## TASK DIRECTIONS
Every line below should be repeated exactly as written.

## PROVIDED MATERIAL

*** Begin section ***

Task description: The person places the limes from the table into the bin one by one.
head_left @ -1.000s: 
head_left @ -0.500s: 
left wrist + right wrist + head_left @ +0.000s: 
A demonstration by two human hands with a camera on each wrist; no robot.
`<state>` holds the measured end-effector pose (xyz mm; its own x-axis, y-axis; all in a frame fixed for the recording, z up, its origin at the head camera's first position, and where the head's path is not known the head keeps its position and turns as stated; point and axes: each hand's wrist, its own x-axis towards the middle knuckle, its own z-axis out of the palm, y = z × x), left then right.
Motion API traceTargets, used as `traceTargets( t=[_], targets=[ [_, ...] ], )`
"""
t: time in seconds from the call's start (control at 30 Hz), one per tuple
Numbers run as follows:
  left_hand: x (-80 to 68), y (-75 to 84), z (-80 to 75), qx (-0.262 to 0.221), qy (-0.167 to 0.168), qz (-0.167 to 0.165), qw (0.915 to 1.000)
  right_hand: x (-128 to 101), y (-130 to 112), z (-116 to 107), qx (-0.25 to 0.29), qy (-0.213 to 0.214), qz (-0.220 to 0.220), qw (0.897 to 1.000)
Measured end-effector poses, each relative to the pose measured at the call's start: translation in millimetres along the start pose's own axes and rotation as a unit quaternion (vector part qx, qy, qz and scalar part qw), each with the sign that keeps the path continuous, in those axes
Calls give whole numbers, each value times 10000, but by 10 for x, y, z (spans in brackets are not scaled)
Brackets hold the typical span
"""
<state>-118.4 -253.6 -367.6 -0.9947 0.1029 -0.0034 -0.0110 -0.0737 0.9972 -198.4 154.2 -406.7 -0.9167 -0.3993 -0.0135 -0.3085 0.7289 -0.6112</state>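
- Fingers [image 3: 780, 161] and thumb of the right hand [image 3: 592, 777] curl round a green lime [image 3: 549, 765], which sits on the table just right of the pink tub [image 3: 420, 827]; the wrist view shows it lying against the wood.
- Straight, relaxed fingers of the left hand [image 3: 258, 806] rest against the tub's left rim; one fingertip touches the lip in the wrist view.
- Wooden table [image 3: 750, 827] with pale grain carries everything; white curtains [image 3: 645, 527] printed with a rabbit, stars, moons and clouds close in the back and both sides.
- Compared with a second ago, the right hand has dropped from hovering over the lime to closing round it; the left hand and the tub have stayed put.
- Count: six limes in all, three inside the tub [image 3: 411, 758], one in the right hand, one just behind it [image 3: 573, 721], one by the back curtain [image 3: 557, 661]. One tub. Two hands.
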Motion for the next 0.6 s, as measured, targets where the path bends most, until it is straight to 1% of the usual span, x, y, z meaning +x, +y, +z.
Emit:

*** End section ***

## RESULT FOR THIS TASK
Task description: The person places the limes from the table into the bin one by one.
head_left @ -1.000s: 
head_left @ -0.500s: 
left wrist + right wrist + head_left @ +0.000s: 
A demonstration by two human hands with a camera on each wrist; no robot.
`<state>` holds the measured end-effector pose (xyz mm; its own x-axis, y-axis; all in a frame fixed for the recording, z up, its origin at the head camera's first position, and where the head's path is not known the head keeps its position and turns as stated; point and axes: each hand's wrist, its own x-axis towards the middle knuckle, its own z-axis out of the palm, y = z × x), left then right.
Motion API traceTargets, used as `traceTargets( t=[_], targets=[ [_, ...] ], )`
"""
t: time in seconds from the call's start (control at 30 Hz), one per tuple
Numbers run as follows:
  left_hand: x (-80 to 68), y (-75 to 84), z (-80 to 75), qx (-0.262 to 0.221), qy (-0.167 to 0.168), qz (-0.167 to 0.165), qw (0.915 to 1.000)
  right_hand: x (-128 to 101), y (-130 to 112), z (-116 to 107), qx (-0.25 to 0.29), qy (-0.213 to 0.214), qz (-0.220 to 0.220), qw (0.897 to 1.000)
Measured end-effector poses, each relative to the pose measured at the call's start: translation in millimetres along the start pose's own axes and rotation as a unit quaternion (vector part qx, qy, qz and scalar part qw), each with the sign that keeps the path continuous, in those axes
Calls give whole numbers, each value times 10000, but by 10 for x, y, z (spans in brackets are not scaled)
Brackets hold the typical span
"""
<state>-118.4 -253.6 -367.6 -0.9947 0.1029 -0.0034 -0.0110 -0.0737 0.9972 -198.4 154.2 -406.7 -0.9167 -0.3993 -0.0135 -0.3085 0.7289 -0.6112</state>
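- Fingers [image 3: 780, 161] and thumb of the right hand [image 3: 592, 777] curl round a green lime [image 3: 549, 765], which sits on the table just right of the pink tub [image 3: 420, 827]; the wrist view shows it lying against the wood.
- Straight, relaxed fingers of the left hand [image 3: 258, 806] rest against the tub's left rim; one fingertip touches the lip in the wrist view.
- Wooden table [image 3: 750, 827] with pale grain carries everything; white curtains [image 3: 645, 527] printed with a rabbit, stars, moons and clouds close in the back and both sides.
- Compared with a second ago, the right hand has dropped from hovering over the lime to closing round it; the left hand and the tub have stayed put.
- Count: six limes in all, three inside the tub [image 3: 411, 758], one in the right hand, one just behind it [image 3: 573, 721], one by the back curtain [image 3: 557, 661]. One tub. Two hands.
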Motion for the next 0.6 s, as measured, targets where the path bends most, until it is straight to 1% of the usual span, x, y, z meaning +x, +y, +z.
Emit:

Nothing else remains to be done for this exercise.